## WORK TO BE COMPLETED
An exact copy of the whole listing is required.

## SOURCE INFORMATION

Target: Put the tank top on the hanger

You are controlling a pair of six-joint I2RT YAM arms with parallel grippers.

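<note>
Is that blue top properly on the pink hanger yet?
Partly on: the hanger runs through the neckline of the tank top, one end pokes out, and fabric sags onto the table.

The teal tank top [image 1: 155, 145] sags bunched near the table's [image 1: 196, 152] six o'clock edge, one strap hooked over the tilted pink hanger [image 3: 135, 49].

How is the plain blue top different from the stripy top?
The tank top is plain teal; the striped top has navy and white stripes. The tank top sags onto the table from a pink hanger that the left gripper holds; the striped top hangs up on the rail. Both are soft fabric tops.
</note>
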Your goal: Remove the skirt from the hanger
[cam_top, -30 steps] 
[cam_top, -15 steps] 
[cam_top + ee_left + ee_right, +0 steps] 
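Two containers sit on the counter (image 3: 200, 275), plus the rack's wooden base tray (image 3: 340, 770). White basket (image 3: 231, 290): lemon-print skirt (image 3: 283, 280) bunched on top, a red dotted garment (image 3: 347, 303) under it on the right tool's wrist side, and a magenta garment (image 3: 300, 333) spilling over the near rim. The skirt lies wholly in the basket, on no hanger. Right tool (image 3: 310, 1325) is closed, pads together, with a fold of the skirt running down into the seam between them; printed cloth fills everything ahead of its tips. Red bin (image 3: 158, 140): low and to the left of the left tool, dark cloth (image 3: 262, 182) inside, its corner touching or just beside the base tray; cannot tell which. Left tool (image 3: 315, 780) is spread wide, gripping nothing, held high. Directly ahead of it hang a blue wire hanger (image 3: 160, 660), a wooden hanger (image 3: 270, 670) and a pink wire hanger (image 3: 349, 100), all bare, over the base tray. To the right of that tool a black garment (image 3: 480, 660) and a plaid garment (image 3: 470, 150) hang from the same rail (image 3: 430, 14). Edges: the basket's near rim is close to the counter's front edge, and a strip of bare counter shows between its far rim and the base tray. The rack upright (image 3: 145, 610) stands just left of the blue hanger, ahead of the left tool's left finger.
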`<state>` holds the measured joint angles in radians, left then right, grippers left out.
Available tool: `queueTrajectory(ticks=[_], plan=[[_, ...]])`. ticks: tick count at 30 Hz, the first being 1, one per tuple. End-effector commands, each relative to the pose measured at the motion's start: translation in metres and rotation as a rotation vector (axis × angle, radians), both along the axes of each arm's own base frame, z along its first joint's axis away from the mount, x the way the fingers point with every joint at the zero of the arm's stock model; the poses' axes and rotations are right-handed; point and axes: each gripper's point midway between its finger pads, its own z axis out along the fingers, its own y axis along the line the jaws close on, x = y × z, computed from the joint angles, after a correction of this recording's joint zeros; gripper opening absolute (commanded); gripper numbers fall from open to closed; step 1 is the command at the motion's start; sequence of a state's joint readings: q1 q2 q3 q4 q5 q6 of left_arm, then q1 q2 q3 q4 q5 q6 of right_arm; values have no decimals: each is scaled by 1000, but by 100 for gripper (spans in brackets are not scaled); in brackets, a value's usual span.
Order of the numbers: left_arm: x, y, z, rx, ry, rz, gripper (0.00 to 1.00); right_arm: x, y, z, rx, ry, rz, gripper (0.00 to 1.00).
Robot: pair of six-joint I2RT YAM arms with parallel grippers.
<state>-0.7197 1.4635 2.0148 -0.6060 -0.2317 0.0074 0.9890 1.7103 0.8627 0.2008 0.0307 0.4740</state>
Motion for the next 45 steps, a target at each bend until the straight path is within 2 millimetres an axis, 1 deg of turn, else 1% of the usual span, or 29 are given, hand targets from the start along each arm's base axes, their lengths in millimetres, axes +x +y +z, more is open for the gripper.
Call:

## WRITTEN REPLY
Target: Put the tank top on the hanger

You are controlling a pair of six-joint I2RT YAM arms with parallel grippers.

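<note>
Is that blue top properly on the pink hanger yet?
Partly on: the hanger runs through the neckline of the tank top, one end pokes out, and fabric sags onto the table.

The teal tank top [image 1: 155, 145] sags bunched near the table's [image 1: 196, 152] six o'clock edge, one strap hooked over the tilted pink hanger [image 3: 135, 49].

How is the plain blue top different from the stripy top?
The tank top is plain teal; the striped top has navy and white stripes. The tank top sags onto the table from a pink hanger that the left gripper holds; the striped top hangs up on the rail. Both are soft fabric tops.
</note>
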Your goal: Remove the skirt from the hanger
[cam_top, -30 steps] 
[cam_top, -15 steps] 
[cam_top + ee_left + ee_right, +0 steps] 
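Two containers sit on the counter (image 3: 200, 275), plus the rack's wooden base tray (image 3: 340, 770). White basket (image 3: 231, 290): lemon-print skirt (image 3: 283, 280) bunched on top, a red dotted garment (image 3: 347, 303) under it on the right tool's wrist side, and a magenta garment (image 3: 300, 333) spilling over the near rim. The skirt lies wholly in the basket, on no hanger. Right tool (image 3: 310, 1325) is closed, pads together, with a fold of the skirt running down into the seam between them; printed cloth fills everything ahead of its tips. Red bin (image 3: 158, 140): low and to the left of the left tool, dark cloth (image 3: 262, 182) inside, its corner touching or just beside the base tray; cannot tell which. Left tool (image 3: 315, 780) is spread wide, gripping nothing, held high. Directly ahead of it hang a blue wire hanger (image 3: 160, 660), a wooden hanger (image 3: 270, 670) and a pink wire hanger (image 3: 349, 100), all bare, over the base tray. To the right of that tool a black garment (image 3: 480, 660) and a plaid garment (image 3: 470, 150) hang from the same rail (image 3: 430, 14). Edges: the basket's near rim is close to the counter's front edge, and a strip of bare counter shows between its far rim and the base tray. The rack upright (image 3: 145, 610) stands just left of the blue hanger, ahead of the left tool's left finger.
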`<state>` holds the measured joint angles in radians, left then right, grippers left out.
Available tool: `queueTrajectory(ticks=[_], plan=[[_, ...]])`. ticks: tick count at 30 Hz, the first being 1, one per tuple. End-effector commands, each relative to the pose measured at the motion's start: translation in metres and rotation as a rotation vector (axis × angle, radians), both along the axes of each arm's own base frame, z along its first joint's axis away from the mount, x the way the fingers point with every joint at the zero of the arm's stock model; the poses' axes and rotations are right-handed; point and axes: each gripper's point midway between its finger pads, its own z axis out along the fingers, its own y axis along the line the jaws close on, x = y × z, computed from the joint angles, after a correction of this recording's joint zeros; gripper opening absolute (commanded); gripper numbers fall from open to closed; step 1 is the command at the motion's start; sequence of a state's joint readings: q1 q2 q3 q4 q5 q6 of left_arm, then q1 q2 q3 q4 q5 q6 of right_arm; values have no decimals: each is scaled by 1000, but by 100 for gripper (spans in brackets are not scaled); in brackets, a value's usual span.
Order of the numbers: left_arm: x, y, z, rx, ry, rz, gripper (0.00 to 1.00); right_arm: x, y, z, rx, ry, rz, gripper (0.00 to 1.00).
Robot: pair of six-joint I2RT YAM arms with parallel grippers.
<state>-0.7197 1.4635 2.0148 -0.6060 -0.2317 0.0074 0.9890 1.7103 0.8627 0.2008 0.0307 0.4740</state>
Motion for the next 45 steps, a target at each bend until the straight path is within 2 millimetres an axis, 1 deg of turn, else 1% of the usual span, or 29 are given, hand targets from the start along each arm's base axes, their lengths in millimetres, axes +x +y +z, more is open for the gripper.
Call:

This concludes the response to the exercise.